INSTRUCTIONS FOR THE TASK: Pull each line containing "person" from the data.

┌─ INFORMATION SHOWN

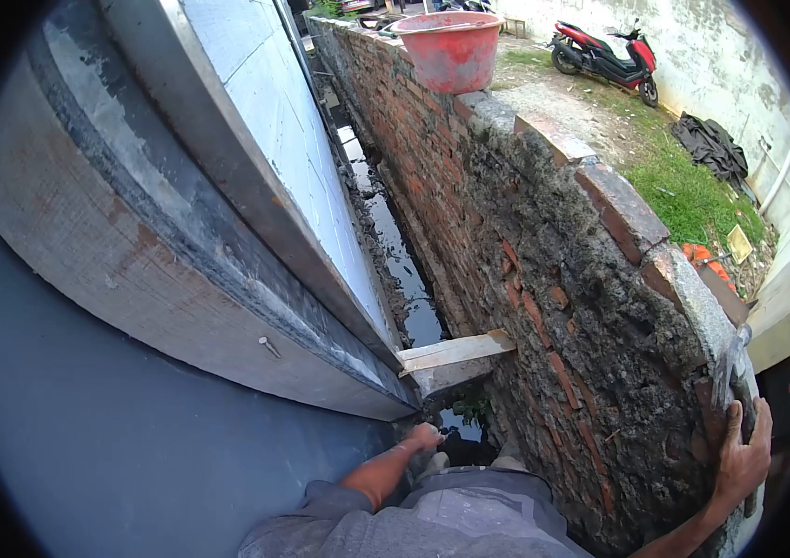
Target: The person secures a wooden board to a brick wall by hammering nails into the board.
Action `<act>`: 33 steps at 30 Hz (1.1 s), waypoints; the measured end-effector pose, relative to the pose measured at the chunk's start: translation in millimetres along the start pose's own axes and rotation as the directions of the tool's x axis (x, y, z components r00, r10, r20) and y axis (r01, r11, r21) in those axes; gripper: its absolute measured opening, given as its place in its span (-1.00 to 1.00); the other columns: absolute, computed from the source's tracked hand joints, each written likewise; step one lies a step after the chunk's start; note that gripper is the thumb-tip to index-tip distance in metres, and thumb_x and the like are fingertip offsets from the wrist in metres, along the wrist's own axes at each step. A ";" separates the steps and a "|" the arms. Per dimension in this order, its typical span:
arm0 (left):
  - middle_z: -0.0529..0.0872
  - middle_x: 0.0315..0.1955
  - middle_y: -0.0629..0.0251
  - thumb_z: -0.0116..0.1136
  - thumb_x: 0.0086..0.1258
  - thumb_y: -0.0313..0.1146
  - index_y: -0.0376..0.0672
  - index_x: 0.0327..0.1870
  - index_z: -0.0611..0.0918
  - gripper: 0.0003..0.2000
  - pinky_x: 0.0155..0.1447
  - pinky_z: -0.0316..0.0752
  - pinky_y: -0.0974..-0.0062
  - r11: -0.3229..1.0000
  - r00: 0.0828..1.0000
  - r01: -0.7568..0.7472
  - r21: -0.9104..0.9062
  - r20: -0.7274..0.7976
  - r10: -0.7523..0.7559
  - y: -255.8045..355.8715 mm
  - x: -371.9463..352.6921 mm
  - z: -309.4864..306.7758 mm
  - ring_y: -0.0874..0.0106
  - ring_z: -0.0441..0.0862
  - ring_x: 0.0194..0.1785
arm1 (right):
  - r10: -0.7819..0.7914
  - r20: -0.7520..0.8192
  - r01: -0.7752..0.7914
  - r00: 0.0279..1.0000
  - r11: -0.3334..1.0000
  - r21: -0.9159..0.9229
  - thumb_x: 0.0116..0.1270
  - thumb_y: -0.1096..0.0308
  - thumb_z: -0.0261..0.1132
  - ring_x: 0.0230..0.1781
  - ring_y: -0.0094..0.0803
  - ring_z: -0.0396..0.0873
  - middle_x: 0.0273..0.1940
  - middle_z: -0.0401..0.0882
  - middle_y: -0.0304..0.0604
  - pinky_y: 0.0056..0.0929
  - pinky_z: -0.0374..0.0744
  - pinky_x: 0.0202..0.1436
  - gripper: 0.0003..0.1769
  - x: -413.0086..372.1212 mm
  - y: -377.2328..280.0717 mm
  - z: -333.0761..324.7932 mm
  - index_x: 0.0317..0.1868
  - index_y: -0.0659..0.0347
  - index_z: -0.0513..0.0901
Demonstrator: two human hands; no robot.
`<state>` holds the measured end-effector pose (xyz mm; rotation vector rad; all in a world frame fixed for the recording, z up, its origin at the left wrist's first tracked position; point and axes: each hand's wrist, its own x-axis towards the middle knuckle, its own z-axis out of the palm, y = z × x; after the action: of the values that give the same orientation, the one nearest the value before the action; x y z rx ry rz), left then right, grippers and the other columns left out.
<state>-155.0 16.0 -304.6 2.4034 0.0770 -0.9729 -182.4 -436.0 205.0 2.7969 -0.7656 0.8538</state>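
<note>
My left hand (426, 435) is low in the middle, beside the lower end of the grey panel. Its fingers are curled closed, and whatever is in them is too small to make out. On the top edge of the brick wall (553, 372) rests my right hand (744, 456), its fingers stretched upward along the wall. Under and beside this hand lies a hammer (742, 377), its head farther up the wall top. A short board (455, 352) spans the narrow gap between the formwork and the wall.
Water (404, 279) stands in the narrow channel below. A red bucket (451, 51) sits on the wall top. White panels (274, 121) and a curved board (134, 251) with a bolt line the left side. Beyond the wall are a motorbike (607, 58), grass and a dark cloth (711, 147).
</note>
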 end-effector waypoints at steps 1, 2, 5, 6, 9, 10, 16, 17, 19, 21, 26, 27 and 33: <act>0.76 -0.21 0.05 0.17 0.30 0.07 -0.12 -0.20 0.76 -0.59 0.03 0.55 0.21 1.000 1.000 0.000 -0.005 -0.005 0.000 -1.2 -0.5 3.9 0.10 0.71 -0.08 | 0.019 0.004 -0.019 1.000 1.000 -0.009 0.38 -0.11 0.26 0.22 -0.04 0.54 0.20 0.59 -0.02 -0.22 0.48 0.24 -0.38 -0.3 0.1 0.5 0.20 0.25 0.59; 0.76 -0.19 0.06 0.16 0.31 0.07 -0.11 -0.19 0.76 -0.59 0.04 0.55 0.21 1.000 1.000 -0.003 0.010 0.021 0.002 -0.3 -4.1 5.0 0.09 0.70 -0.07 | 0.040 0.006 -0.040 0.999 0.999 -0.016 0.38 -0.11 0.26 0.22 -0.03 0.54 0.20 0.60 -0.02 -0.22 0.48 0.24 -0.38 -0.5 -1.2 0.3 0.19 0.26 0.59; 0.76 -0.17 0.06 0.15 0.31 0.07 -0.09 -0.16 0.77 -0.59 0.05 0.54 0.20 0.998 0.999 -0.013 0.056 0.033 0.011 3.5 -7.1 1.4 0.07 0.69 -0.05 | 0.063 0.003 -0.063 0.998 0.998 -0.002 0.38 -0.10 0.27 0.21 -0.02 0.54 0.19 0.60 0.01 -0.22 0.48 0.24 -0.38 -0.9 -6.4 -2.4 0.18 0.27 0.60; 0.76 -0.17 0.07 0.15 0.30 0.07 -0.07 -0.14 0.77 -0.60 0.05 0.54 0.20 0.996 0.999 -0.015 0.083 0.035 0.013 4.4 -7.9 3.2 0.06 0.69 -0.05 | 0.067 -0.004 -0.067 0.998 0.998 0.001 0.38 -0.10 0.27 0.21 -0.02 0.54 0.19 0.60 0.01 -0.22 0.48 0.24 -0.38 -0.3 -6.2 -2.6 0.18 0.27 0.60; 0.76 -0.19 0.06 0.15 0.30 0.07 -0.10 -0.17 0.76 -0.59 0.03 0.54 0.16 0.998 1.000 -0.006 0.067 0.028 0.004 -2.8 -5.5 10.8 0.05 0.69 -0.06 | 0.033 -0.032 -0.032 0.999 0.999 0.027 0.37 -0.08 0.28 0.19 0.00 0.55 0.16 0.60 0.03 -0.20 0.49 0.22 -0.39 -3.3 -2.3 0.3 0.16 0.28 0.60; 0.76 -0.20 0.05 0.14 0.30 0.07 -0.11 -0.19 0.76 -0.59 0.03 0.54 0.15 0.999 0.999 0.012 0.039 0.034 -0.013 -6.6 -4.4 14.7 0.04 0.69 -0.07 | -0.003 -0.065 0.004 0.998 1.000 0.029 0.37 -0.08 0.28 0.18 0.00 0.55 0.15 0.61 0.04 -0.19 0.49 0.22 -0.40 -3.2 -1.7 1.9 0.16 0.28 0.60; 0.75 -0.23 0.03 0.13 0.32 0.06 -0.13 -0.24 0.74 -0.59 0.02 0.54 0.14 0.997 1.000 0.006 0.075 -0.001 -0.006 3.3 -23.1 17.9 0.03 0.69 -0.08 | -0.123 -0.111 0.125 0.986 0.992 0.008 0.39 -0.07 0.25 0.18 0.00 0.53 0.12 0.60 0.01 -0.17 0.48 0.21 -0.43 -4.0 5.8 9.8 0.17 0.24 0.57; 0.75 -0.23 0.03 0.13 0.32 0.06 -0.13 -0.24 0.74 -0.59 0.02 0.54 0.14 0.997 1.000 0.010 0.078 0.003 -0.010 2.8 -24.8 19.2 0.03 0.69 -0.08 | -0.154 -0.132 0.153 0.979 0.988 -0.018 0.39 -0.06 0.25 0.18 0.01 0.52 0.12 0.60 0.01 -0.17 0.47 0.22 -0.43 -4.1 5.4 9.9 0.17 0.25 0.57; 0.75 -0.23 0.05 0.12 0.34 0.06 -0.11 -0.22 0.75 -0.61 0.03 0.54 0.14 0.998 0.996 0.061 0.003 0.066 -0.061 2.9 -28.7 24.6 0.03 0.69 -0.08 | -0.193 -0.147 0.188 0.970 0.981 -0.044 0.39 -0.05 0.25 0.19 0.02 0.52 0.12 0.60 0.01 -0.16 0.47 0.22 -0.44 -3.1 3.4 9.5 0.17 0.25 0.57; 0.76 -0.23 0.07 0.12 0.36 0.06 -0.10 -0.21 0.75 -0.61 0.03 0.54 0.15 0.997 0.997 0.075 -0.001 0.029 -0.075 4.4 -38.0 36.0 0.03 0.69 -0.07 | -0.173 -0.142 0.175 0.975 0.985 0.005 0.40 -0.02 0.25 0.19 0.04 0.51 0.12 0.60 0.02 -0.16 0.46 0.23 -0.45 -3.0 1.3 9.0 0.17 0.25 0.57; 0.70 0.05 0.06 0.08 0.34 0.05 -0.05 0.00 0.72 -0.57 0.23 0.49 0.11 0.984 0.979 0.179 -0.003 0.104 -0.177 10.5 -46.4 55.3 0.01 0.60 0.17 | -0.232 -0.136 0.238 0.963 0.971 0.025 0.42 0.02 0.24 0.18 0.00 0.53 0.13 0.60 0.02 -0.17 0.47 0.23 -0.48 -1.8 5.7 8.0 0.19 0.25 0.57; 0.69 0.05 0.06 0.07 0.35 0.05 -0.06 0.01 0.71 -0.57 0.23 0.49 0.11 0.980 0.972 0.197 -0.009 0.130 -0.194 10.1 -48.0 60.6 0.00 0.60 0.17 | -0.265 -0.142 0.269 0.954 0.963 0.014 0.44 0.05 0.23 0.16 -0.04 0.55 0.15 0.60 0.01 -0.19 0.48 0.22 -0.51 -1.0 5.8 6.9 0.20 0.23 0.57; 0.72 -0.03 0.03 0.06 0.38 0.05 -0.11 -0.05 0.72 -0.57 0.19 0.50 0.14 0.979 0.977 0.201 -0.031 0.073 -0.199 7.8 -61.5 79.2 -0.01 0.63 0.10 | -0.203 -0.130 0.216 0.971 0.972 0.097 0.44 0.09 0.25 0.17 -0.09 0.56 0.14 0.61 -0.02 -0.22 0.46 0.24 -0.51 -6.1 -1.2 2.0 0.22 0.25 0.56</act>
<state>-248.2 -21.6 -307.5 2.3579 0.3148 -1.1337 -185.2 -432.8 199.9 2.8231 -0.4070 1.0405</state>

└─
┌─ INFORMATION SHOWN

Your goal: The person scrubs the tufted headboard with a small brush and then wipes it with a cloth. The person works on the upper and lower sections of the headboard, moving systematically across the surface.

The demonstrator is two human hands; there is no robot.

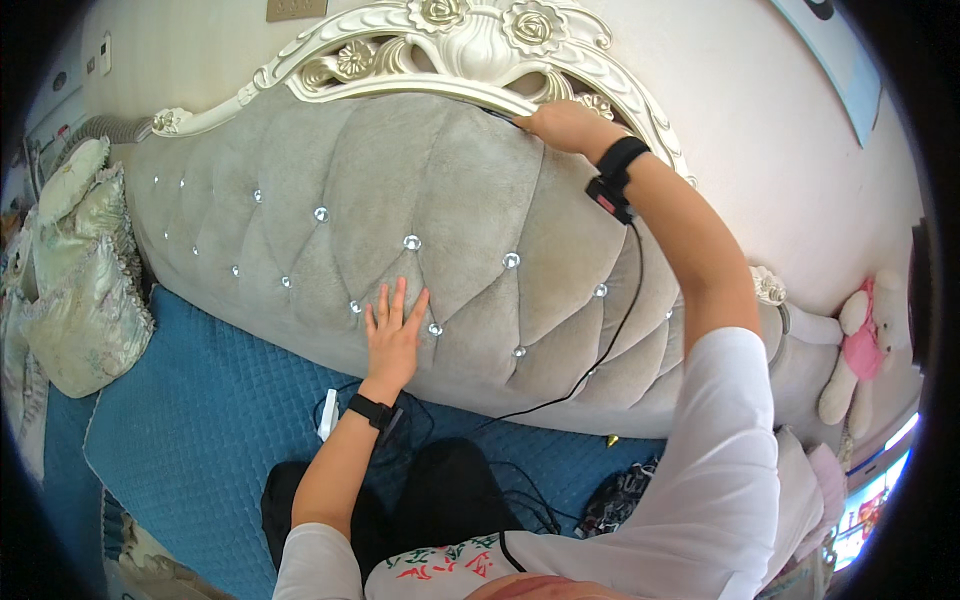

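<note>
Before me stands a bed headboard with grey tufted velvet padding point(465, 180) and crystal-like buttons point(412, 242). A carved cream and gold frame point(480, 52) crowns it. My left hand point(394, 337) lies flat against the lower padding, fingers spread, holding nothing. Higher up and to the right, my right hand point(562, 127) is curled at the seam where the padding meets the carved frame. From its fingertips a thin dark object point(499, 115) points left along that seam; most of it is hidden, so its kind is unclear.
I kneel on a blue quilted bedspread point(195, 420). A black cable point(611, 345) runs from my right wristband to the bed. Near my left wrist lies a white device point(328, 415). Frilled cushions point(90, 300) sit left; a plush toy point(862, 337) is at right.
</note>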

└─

OUTPUT FOR THIS TASK:
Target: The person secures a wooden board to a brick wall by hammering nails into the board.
Your goal: The person scrubs the tufted headboard with a small brush and then wipes it with a cloth. The person works on the upper and lower sections of the headboard, moving systematically across the surface.

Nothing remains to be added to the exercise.